Is PDF Oxide free for commercial use?

Yes. PDF Oxide is MIT licensed — free for all uses including commercial products, SaaS, and proprietary software. No license fees, no sales calls, no AGPL restrictions.

Can PDF Oxide handle scanned PDFs with OCR?

Yes. PDF Oxide includes built-in OCR via PaddleOCR and ONNX Runtime. No Tesseract installation needed — just pip install pdf_oxide and use extract_text_ocr(). Supports PP-OCRv3, v4, and v5 models.

Does PDF Oxide support XFA forms?

Yes. PDF Oxide is the only Python PDF library that can detect, analyze, and extract data from XFA forms (XML Forms Architecture). PyMuPDF, pypdf, pdfplumber, and pdfminer cannot read XFA form data.

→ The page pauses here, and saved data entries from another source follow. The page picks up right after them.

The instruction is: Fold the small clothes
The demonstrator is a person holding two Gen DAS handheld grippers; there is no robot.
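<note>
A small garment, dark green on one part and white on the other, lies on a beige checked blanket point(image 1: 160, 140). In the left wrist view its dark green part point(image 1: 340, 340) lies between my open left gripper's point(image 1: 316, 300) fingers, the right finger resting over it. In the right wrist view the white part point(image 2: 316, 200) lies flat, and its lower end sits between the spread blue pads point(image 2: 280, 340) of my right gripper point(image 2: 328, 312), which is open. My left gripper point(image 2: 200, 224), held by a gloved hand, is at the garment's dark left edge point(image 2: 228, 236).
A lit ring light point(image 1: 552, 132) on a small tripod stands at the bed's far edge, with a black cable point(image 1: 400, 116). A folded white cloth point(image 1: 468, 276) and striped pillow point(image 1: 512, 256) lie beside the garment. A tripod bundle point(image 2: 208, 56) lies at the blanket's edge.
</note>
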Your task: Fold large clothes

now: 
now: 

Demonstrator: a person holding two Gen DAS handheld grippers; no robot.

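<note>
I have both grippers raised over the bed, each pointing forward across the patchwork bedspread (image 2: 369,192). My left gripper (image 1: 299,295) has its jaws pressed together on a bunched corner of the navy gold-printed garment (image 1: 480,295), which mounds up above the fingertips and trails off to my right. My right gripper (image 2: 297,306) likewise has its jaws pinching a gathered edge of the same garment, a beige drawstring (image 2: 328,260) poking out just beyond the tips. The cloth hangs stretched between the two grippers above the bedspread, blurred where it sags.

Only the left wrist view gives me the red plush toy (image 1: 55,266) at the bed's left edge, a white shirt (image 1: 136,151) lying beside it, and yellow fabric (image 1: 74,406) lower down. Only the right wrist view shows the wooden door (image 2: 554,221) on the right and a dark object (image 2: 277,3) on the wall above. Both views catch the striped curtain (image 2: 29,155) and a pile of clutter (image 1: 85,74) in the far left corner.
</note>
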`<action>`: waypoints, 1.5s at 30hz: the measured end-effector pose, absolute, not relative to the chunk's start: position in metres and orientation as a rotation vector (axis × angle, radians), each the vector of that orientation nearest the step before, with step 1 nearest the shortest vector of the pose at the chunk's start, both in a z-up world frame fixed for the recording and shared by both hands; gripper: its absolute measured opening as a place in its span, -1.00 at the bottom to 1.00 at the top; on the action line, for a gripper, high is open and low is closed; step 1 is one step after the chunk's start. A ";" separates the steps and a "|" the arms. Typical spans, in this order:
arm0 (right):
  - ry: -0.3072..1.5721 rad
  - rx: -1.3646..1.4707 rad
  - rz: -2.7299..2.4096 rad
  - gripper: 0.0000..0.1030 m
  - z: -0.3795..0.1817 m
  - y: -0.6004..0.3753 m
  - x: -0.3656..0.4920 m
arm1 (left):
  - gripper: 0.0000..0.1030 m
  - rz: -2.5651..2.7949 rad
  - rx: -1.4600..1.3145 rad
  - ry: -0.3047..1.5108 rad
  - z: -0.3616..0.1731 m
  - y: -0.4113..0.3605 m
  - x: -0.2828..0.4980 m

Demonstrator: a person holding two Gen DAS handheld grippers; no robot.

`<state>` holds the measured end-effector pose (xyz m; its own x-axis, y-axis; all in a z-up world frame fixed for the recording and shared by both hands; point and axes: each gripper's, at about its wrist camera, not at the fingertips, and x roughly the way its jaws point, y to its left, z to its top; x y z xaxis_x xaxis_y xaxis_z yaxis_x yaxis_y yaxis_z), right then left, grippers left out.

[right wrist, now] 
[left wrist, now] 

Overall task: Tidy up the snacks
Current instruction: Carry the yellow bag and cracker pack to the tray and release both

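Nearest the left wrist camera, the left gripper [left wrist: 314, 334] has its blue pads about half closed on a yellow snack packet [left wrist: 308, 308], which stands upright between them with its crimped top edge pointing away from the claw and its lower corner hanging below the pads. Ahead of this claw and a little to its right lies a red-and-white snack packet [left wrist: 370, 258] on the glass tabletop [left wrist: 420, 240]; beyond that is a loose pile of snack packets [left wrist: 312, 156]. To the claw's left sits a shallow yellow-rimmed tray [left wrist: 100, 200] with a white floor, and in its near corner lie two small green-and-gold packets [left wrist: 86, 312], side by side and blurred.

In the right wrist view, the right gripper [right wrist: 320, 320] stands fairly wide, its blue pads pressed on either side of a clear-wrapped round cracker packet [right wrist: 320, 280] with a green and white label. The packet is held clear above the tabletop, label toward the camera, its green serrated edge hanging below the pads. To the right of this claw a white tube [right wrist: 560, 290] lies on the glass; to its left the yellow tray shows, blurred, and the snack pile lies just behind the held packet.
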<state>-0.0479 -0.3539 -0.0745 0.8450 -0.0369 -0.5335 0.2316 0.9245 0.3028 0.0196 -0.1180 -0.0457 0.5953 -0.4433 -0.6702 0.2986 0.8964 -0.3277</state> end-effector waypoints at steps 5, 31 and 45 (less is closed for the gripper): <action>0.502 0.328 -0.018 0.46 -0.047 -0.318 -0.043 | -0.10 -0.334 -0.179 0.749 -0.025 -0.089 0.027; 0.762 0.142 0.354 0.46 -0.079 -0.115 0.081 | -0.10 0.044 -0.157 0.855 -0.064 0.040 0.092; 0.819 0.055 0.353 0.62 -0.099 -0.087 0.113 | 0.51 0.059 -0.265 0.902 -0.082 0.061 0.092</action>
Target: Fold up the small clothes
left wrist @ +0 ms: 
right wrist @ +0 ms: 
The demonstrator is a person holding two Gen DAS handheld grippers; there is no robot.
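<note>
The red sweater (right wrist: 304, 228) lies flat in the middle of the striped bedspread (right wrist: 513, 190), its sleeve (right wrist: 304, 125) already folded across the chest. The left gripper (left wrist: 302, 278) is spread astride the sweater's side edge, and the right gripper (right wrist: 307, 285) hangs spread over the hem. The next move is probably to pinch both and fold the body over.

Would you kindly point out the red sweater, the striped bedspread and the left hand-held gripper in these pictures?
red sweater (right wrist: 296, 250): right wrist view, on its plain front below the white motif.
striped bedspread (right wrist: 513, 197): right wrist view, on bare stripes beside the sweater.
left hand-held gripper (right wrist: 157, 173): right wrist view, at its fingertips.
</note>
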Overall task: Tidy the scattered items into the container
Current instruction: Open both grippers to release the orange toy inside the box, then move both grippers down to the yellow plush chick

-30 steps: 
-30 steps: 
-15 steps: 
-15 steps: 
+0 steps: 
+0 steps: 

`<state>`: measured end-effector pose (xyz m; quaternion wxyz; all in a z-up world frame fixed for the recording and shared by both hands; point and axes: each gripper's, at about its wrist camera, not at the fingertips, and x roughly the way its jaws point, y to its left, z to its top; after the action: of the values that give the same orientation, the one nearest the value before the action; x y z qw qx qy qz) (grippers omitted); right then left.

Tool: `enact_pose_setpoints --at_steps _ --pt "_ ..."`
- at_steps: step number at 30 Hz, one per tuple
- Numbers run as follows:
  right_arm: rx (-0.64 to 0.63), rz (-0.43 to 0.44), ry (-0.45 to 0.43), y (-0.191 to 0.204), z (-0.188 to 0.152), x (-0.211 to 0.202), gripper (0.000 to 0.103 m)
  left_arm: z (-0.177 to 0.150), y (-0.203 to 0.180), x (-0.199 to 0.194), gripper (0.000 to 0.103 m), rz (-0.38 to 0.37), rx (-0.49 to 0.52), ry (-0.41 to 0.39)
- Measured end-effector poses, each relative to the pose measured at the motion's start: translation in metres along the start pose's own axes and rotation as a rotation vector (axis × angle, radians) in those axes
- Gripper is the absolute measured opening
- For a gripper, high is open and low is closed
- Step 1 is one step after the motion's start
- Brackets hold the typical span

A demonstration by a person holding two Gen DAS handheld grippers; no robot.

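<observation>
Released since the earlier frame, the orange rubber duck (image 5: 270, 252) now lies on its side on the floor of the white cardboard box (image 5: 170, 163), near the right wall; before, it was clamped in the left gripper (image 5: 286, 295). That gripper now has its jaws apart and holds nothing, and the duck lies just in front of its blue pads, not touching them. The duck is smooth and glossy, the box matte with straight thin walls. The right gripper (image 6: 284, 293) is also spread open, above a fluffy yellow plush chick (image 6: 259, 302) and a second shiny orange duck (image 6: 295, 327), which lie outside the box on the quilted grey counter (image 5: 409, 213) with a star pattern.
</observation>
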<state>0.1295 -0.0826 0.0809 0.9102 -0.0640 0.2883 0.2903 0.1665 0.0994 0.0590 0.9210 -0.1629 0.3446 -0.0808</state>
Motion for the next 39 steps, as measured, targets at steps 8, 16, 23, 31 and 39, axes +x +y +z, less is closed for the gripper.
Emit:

How does PDF Oxide compare to PyMuPDF?

PDF Oxide is 5.8× faster than PyMuPDF (0.8ms vs 4.6ms mean), has a 100% pass rate vs 99.3%, and is MIT licensed vs PyMuPDF's AGPL-3.0. PDF Oxide also has built-in Markdown/HTML output and XFA form support that PyMuPDF lacks.

Can PDF Oxide convert PDF to Markdown?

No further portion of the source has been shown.